Für US-Präsident Donald Trump war das Atomabkommen mit Iran seines Vorgängers Obama der «schlimmstmögliche Vertrag». Trump tat daher alles, um die Vereinbarung zu zerstören. Er kehrte ihr den Rücken, verhängte wieder Sanktionen und nötigte auch nicht-amerikanische Firmen, die Brücken zu Iran abzubrechen. «Politik des maximalen Drucks», nannte er das.
Inzwischen hat die iranische Führung ihrerseits die «Politik des maximalen Drucks» entdeckt. Sie verletzt immer mehr Bedingungen des Atomabkommens. Zuletzt, indem sie die Überwachung des Atomprogramms durch die IAEA erschwert. Deren Inspektionen sind zentral für das Vertrauen. Ohne sie ist unklar, ob und wie rasch Iran ein Atombombenprogramm vorantreibt.
Der Streit um die Inspektionen
Zwar konnte IAEA-Generaldirektor Rafael Gross bei seinem Besuch in Teheran die ärgsten Einschränkungen abwenden – für drei Monate. Doch die permanente Videoüberwachung iranischer Anlagen ist nicht mehr möglich. Und ob Spontaninspektionen weiter erlaubt sind, ist offen.
Hardliner im Parlament in Teheran poltern gegen jegliche IAEA-Kontrollen. Iran lehnt vorläufig auch informelle Gespräche mit den USA ab. Und erhöht den Druck auf Biden auch indirekt: Es ist kein Zufall, dass die von Teheran gesteuerten schiitischen Milizen im Irak gerade jetzt besonders aggressiv auftreten. Und die mit Iran verbündeten Houthis im Jemen eine Grossoffensive gestartet haben.
Teheran stellt Bedingungen
Iran tritt äusserst forsch auf. Gerade jetzt, da Präsident Joe Biden am Montag seinen Aussenminister in der UNO-Abrüstungskonferenz in Genf sagen liess, die USA seien bereit zur Rückkehr zum Atomabkommen. Zwar verbinden sie diese Ankündigung damit, der Iran müsse aufhören, den Nahen Osten zu destabilisieren und man müsse auch über das iranische Raketenprogramm verhandeln. Doch anders als unter Trump, wird das nicht mehr als strikte Vorbedingung formuliert, sondern eher als Wunsch. Was durchaus als Einlenken zu werten ist.

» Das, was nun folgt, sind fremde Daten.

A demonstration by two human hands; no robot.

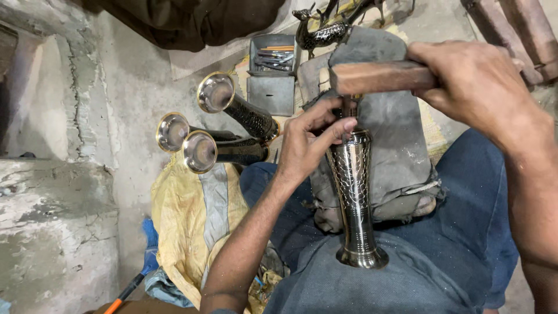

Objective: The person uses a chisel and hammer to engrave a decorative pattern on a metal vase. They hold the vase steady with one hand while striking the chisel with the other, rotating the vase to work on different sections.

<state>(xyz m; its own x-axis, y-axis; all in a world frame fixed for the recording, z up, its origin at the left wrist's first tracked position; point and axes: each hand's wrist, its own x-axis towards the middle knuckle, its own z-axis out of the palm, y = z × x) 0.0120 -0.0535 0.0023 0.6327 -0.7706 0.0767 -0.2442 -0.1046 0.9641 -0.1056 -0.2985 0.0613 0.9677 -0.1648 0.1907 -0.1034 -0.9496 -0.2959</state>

Politik der kleinen Schritte
Optimisten halten eine baldige Einigung für möglich. Zwar bleibt eine Grundsatzdifferenz: Teheran fordert, vorab müssten die USA die Sanktionen aufheben. Washington fordert, Iran müsse zuerst alle Vorgaben des Abkommens wieder einhalten.
Doch das liesse sich lösen: Beide handeln gleichzeitig, Zug um Zug – zuerst eine begrenzte Sanktionslockerung gegen ein bisschen weniger Urananreicherung. Dann Schritt für Schritt mehr. Der ganze Prozess minutiös überwacht von den übrigen Partnern des Atomabkommens: China, Russland, Frankreich, Grossbritannien und Deutschland.
Das Reden von der Bombe
Pessimisten hingegen glauben nicht an eine Rettung des Abkommens. Sie sehen zwar eine Aufweichung der US-Position, aber eine Verhärtung der iranischen. Dort läuft die Amtszeit des eher gemässigten Präsidenten Hassan Rohani und seines Aussenministers ab. Bei den Neuwahlen im Frühsommer dürfte ein Hardliner an die Macht kommen. Das Vorwahlklima lädt nicht ein zu Nachgiebigkeit. Zumal der mächtigste Mann im Land, der geistliche Führer Ali Khamenei, bloss lauwarm hinter dem Atomabkommen steht. Neuerdings sprechen, bisher ein Tabu, sogar iranische Offizielle von der Option einer iranischen Atombombe. Sie galt bisher als «unislamisch».
Ob nun Optimisten oder die Pessimisten recht haben – klar ist: Der eine Weg führt zwar nicht zur grossen Versöhnung, brächte aber immerhin etwas Zeitgewinn und vorübergehende Entspannung. Der andere führt zur totalen Zuspitzung, allenfalls bis hin zum Krieg.